## Task to carry out
Each entry should be given again exactly, with any image left out.

[Stored data]
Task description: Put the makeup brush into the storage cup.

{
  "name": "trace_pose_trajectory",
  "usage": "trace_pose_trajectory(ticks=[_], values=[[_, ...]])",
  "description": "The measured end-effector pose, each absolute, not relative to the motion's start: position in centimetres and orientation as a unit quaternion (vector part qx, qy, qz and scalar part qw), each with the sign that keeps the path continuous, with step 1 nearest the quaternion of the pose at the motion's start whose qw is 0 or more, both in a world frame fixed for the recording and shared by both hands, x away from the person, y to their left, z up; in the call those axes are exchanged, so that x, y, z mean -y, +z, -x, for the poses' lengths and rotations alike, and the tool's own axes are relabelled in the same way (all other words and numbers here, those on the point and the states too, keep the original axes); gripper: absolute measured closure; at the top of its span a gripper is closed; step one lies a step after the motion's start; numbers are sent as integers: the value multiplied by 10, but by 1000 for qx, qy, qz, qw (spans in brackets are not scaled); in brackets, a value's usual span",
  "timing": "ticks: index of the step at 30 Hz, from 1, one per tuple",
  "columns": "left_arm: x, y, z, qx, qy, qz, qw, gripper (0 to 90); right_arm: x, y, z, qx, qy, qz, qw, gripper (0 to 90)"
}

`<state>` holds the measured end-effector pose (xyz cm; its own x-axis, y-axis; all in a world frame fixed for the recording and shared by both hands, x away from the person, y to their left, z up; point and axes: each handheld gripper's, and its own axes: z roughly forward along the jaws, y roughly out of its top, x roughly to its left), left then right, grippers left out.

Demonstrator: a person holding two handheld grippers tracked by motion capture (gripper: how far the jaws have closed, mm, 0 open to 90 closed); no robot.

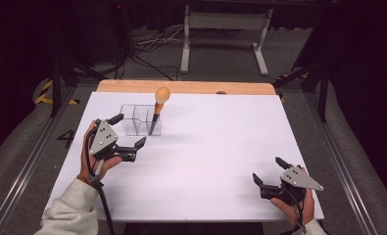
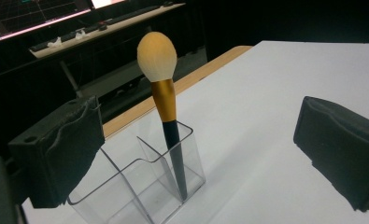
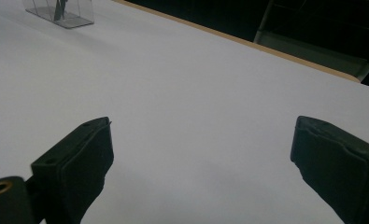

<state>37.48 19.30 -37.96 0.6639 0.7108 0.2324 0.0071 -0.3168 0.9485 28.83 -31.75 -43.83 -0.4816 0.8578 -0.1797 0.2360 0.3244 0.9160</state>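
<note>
High view: my left gripper point(image 1: 130, 130) sits at the left of the white bench point(image 1: 210, 147), jaws spread wide and holding nothing, pointing toward a clear compartmented holder point(image 1: 141, 120) near the far left of the bench. A makeup brush point(image 1: 158, 108) stands in the holder's rightmost compartment, tilted, handle down, pale orange head up. My right gripper point(image 1: 269, 171) rests at the near right corner, well apart from the holder, jaws wide and empty. Left gripper view: the two black jaws stand far apart at either side of the frame; between them and farther off the holder point(image 2: 145, 186) stands with the brush point(image 2: 166, 102) leaning in its end compartment, gold ferrule above a dark handle. Right gripper view: jaws wide, bare bench point(image 3: 196, 93) between them; the holder point(image 3: 63, 11) sits far off at the top left.
</note>
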Motion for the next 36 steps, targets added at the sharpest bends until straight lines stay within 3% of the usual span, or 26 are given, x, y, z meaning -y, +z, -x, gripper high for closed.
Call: trace_pose_trajectory(ticks=[36], values=[[-211, -394, -346, -223, 344, -760, 504, 44, 318, -437, -287, -735, 447, -372, 350, 66]])
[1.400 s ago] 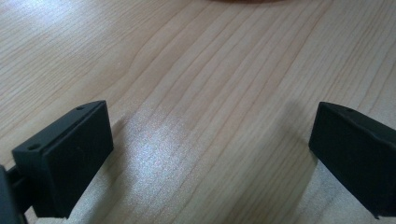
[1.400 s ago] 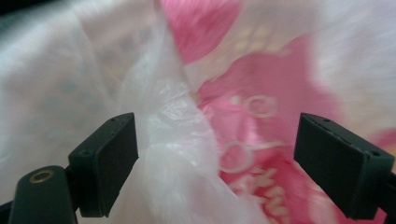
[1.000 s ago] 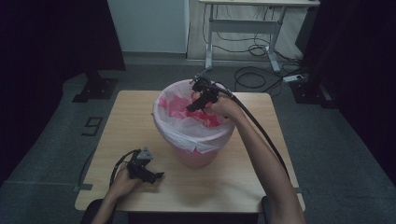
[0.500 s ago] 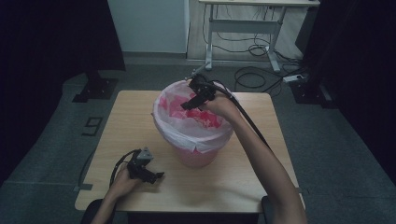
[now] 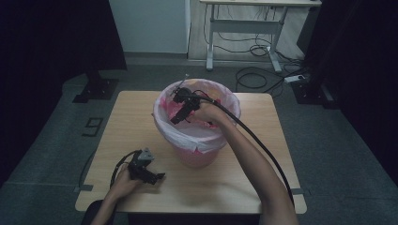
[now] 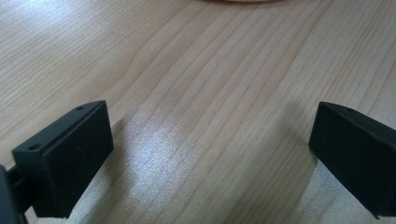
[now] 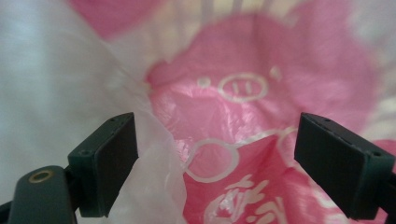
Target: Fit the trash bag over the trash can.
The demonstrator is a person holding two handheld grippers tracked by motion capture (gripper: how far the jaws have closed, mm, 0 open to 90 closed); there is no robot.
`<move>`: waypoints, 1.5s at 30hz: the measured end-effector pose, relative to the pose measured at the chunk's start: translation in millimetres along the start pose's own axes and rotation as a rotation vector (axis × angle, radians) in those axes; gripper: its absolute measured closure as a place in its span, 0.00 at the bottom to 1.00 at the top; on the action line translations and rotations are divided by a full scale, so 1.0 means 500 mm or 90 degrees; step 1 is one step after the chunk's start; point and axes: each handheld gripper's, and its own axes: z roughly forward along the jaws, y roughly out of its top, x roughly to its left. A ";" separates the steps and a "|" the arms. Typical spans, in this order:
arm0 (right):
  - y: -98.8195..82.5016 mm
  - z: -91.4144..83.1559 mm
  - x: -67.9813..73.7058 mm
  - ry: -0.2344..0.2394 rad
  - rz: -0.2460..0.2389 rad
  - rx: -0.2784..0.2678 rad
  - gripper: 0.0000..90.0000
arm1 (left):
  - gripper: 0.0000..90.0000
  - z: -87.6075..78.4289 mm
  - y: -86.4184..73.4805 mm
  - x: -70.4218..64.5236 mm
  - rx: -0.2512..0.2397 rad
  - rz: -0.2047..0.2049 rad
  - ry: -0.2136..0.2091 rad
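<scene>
High view: I'm reaching my right hand-held gripper (image 5: pixel 180 110) down into the pink bin (image 5: pixel 199 152) standing mid-counter (image 5: pixel 263 178), its rim wrapped by a white bag liner (image 5: pixel 187 133). Right gripper view: the 2 jaws are standing wide apart and have just been opening a bit further, a fold of white liner (image 7: pixel 154 186) is lying beside the left jaw, and the pink printed bag (image 7: pixel 243 140) is sitting between them, nothing pinched. My left hand-held gripper (image 5: pixel 149 174) is resting low on the counter near the front left corner, well apart from the bin; left gripper view is showing its 2 jaws spread wide over bare wood, gripping nothing.
</scene>
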 end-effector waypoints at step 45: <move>-0.174 -0.272 -0.025 -0.064 0.056 -0.123 0.13 | 0.00 0.001 0.001 -0.006 -0.001 -0.014 0.012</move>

## Answer space
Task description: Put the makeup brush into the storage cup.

{
  "name": "trace_pose_trajectory",
  "usage": "trace_pose_trajectory(ticks=[_], values=[[_, ...]])",
  "description": "The measured end-effector pose, each absolute, not relative to the motion's start: position in centimetres and orientation as a unit quaternion (vector part qx, qy, qz and scalar part qw), each with the sign that keeps the path continuous, with step 1 nearest the quaternion of the pose at the motion's start whose qw is 0 or more, both in a world frame fixed for the recording and shared by both hands, x away from the person, y to their left, z up; in the call those axes are exchanged, so that x, y, z mean -y, +z, -x, for the poses' lengths and rotations alike, and the tool's own axes are relabelled in the same way (all other words and numbers here, those on the point and the states too, keep the original axes); gripper: absolute measured closure; at the top of its span a gripper is closed; step one lies a step after the motion's start; numbers are sent as integers: the value multiplied by 10, but by 1000 for qx, qy, qz, qw (spans in brackets are not scaled); in brackets, a value's usual span",
  "timing": "ticks: index of the step at 30 Hz, from 1, one per tuple",
  "columns": "left_arm: x, y, z, qx, qy, qz, qw, gripper (0 to 90); right_arm: x, y, z, qx, qy, qz, qw, gripper (0 to 90)"
}

`<state>` holds the measured end-effector pose (xyz cm; its own x-axis, y-axis; all in a world frame fixed for the recording and shared by both hands, x away from the person, y to their left, z up; point and axes: each handheld gripper's, and its own axes: z roughly forward along the jaws, y roughly out of its top, x roughly to its left), left then right, grippers left out.

Demonstrator: a person holding two handheld grippers tracked by motion capture (gripper: how far the jaws have closed, mm, 0 open to 90 closed); no robot.


<state>37.48 19.30 -37.96 0.6639 0.7108 0.2324 0.0071 -0.3168 0.9485 28.83 -31.75 -43.83 -0.4816 0.8578 -0.1797 0.2360 0.3244 0.9160</state>
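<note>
High view: my left gripper point(image 1: 130, 130) sits at the left of the white bench point(image 1: 210, 147), jaws spread wide and holding nothing, pointing toward a clear compartmented holder point(image 1: 141, 120) near the far left of the bench. A makeup brush point(image 1: 158, 108) stands in the holder's rightmost compartment, tilted, handle down, pale orange head up. My right gripper point(image 1: 269, 171) rests at the near right corner, well apart from the holder, jaws wide and empty. Left gripper view: the two black jaws stand far apart at either side of the frame; between them and farther off the holder point(image 2: 145, 186) stands with the brush point(image 2: 166, 102) leaning in its end compartment, gold ferrule above a dark handle. Right gripper view: jaws wide, bare bench point(image 3: 196, 93) between them; the holder point(image 3: 63, 11) sits far off at the top left.
</note>
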Motion for the next 36 steps, targets added at the sharpest bends until straight lines stay within 3% of the usual span, or 26 are given, x, y, z meaning -y, +z, -x, gripper high for closed.
Call: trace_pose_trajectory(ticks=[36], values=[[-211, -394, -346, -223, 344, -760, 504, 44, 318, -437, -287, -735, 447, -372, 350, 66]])
[1.400 s ago] 
[1.400 s ago] 
[1.000 s ago] 
[0.500 s ago] 
[now] 
[now] 
[now] 
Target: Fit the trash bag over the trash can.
The demonstrator is a person holding two handheld grippers tracked by motion capture (gripper: how far the jaws have closed, mm, 0 open to 90 closed); there is no robot.
`<move>`: waypoints, 1.5s at 30hz: the measured end-effector pose, relative to the pose measured at the chunk's start: translation in millimetres along the start pose's own axes and rotation as a rotation vector (axis × angle, radians) in those axes; gripper: its absolute measured closure as a place in its span, 0.00 at the bottom to 1.00 at the top; on the action line translations and rotations are divided by a full scale, so 1.0 means 500 mm or 90 degrees; step 1 is one step after the chunk's start; point and axes: each handheld gripper's, and its own axes: z roughly forward along the jaws, y roughly out of its top, x roughly to its left. A ";" separates the steps and a "|" the arms. Typical spans, in this order:
arm0 (right):
  - y: -98.8195..82.5016 mm
  - z: -91.4144..83.1559 mm
  - x: -67.9813..73.7058 mm
  - ry: -0.2344..0.2394 rad
  - rz: -0.2460..0.2389 rad
  - rx: -0.2784..0.2678 rad
  - gripper: 0.0000..90.0000
arm1 (left):
  - gripper: 0.0000..90.0000
  - z: -87.6075..78.4289 mm
  - y: -86.4184..73.4805 mm
  - x: -70.4218..64.5236 mm
  - rx: -0.2512..0.2397 rad
  - rz: -0.2047..0.2049 rad
  - ry: -0.2136..0.2091 rad
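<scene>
High view: I'm reaching my right hand-held gripper (image 5: pixel 180 110) down into the pink bin (image 5: pixel 199 152) standing mid-counter (image 5: pixel 263 178), its rim wrapped by a white bag liner (image 5: pixel 187 133). Right gripper view: the 2 jaws are standing wide apart and have just been opening a bit further, a fold of white liner (image 7: pixel 154 186) is lying beside the left jaw, and the pink printed bag (image 7: pixel 243 140) is sitting between them, nothing pinched. My left hand-held gripper (image 5: pixel 149 174) is resting low on the counter near the front left corner, well apart from the bin; left gripper view is showing its 2 jaws spread wide over bare wood, gripping nothing.
</scene>
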 end-effector waypoints at step 45: <move>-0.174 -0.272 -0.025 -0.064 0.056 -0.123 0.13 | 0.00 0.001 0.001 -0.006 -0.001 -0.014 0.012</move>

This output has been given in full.